* **How to complete this task**
Give back exactly the lines of the entries below from the line with "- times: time" to the line with "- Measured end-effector", inclusive, and only those.

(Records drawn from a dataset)

--*--

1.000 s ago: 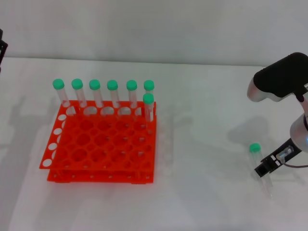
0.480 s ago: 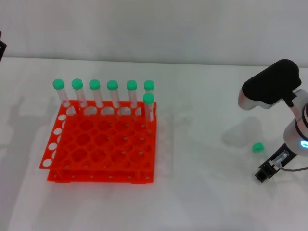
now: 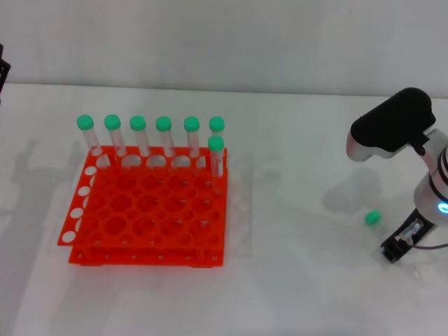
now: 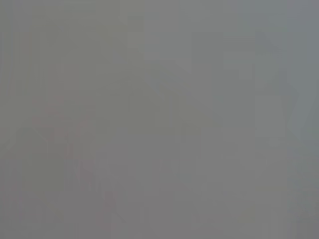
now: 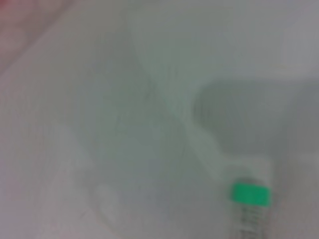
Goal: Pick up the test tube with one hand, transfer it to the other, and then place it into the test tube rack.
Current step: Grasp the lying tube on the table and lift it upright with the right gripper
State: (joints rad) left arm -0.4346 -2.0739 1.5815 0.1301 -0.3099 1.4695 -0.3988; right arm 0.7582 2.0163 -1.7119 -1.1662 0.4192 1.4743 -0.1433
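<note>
The test tube (image 3: 374, 219) shows mainly as its green cap, at the right of the white table; its clear body slants down toward my right gripper (image 3: 396, 250). That black gripper hangs from the light grey arm with a blue light and seems shut on the tube's lower part. In the right wrist view the test tube's green cap (image 5: 250, 194) shows close up, with the ribbed neck under it. The orange-red test tube rack (image 3: 140, 256) stands at centre left. Only a black sliver of my left gripper (image 3: 3, 70) shows at the far left edge.
Several green-capped tubes (image 3: 163, 126) stand upright in the rack's back row, and one more (image 3: 215, 144) stands just in front at the row's right end. White table (image 3: 301, 175) lies between rack and right arm. The left wrist view is plain grey.
The right gripper has shifted right and toward the table's near edge. The tube's clear body no longer lies flat on the table below the gripper. The cap has barely moved.
</note>
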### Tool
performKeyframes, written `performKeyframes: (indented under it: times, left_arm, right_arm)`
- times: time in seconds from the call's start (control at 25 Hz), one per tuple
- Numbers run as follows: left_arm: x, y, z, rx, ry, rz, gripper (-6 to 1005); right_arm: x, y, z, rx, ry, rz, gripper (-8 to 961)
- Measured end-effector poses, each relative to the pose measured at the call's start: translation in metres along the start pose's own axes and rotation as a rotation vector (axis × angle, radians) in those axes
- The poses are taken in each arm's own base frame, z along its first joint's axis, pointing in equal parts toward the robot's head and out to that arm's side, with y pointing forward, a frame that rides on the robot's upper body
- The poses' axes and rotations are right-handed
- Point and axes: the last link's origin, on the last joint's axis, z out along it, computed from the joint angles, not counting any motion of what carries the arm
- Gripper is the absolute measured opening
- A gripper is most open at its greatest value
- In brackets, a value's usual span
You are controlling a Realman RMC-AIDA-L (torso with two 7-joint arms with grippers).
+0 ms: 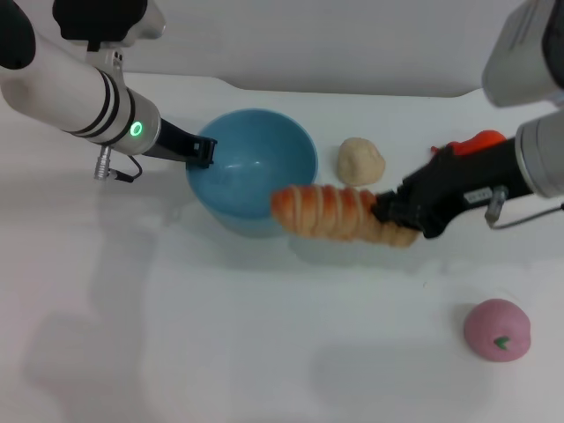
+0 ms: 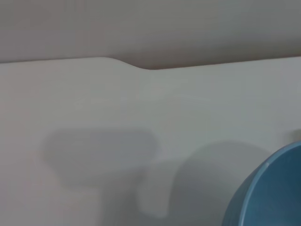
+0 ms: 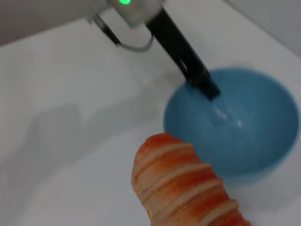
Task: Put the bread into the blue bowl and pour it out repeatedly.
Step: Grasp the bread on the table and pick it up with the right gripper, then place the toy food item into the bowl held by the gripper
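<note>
The blue bowl (image 1: 256,167) stands upright on the white table, left of centre; it shows empty in the right wrist view (image 3: 235,127), and its rim edges into the left wrist view (image 2: 268,193). My left gripper (image 1: 203,152) is shut on the bowl's left rim. My right gripper (image 1: 392,210) is shut on the right end of the bread (image 1: 335,211), an orange-and-cream striped loaf. It holds the loaf lying level just right of and in front of the bowl. The loaf's free end (image 3: 183,183) points toward the bowl.
A small round beige lump (image 1: 361,161) lies right of the bowl, behind the bread. A pink round toy with a green mark (image 1: 498,329) lies at the front right. The table's far edge (image 1: 352,88) runs behind the bowl.
</note>
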Motion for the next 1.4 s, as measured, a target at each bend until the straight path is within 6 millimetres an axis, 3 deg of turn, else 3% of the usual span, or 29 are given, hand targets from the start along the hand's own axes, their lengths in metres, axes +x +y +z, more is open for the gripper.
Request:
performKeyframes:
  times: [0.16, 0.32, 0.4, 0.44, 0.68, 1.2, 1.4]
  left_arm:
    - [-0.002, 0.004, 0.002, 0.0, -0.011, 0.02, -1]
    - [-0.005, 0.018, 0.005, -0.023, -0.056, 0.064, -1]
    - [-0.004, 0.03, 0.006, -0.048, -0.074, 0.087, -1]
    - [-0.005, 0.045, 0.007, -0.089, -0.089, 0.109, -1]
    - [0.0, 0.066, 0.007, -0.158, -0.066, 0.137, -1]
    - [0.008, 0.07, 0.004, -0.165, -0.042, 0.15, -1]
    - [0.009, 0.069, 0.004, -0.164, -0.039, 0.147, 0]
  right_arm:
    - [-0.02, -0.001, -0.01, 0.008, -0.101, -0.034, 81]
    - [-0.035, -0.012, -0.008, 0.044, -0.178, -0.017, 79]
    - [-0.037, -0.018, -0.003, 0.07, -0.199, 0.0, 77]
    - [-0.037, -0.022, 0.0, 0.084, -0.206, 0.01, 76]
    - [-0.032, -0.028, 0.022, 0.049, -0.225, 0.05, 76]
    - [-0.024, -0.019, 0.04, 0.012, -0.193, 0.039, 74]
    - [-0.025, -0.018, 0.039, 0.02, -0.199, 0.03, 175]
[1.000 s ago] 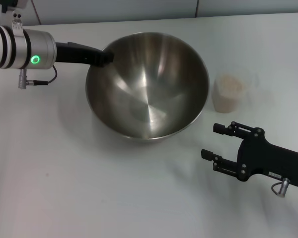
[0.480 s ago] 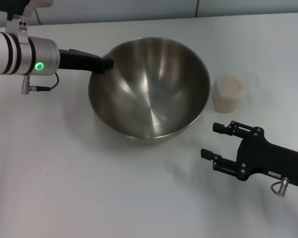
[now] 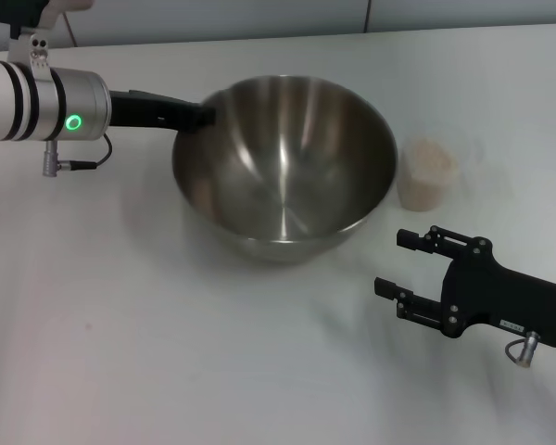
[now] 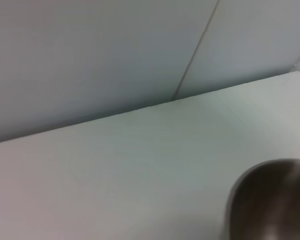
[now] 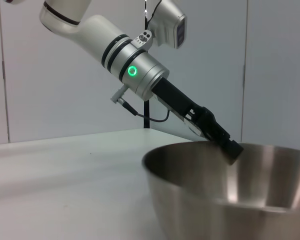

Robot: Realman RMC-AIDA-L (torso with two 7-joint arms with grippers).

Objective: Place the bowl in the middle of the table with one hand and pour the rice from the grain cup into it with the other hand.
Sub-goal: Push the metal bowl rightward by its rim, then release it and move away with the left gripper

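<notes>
The steel bowl [image 3: 287,167] stands in the middle of the white table [image 3: 120,324]. My left gripper [image 3: 202,116] is shut on its rim at the far left side. The right wrist view shows that gripper [image 5: 229,149] on the bowl's rim [image 5: 190,155], and part of the bowl shows in the left wrist view [image 4: 272,200]. The grain cup [image 3: 427,176], full of pale rice [image 3: 428,158], stands just right of the bowl. My right gripper [image 3: 393,263] is open and empty, on the near side of the cup and apart from it.
A grey wall runs along the table's far edge [image 3: 259,37]. Bare tabletop lies in front of the bowl and to its left.
My left arm has carried the bowl a little to the right, and the bowl has gone from tilted towards me to nearly level. The right arm and the cup have not moved.
</notes>
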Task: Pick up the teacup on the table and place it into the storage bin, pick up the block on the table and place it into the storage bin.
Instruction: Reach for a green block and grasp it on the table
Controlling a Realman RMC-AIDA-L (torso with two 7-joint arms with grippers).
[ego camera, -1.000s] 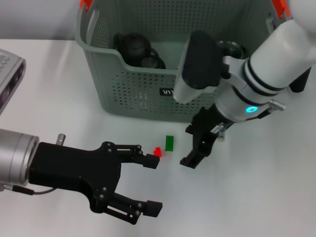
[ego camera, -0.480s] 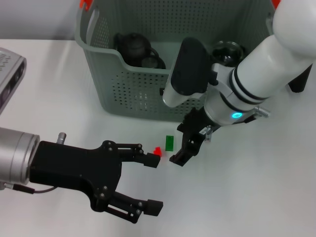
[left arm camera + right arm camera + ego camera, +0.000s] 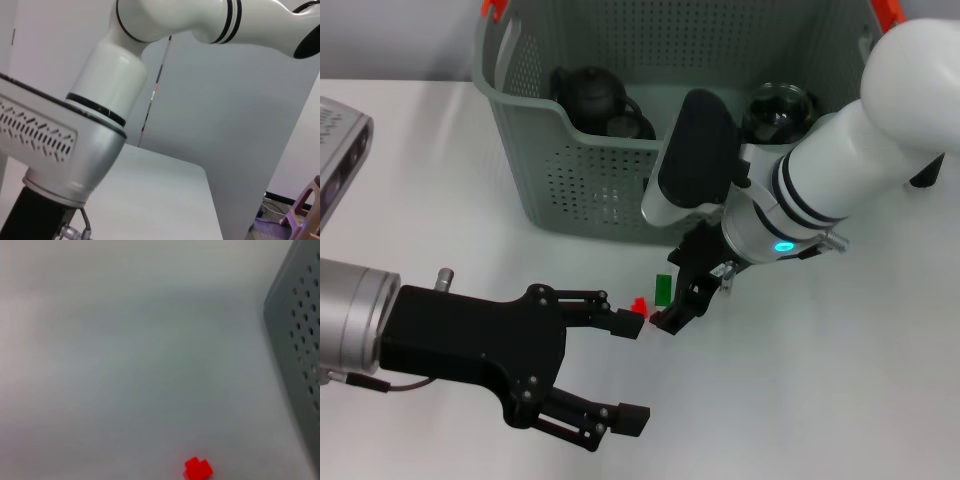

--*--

* **Exercise answer**
- times: time in seconds from the call's start (control at 25 Hz), one per tuple
- Numbers run as follows: left_arm: x, y, z, rx, ry, rz, gripper (-6 to 1005); right_arm: x, y, z, rx, ry, rz, gripper (-8 to 961)
- Measured end-effector poses, each relative to the pose measured at the call's start: translation in metres along the start pose's own axes and rotation as a rotation vector (axis × angle, radians) in those axes

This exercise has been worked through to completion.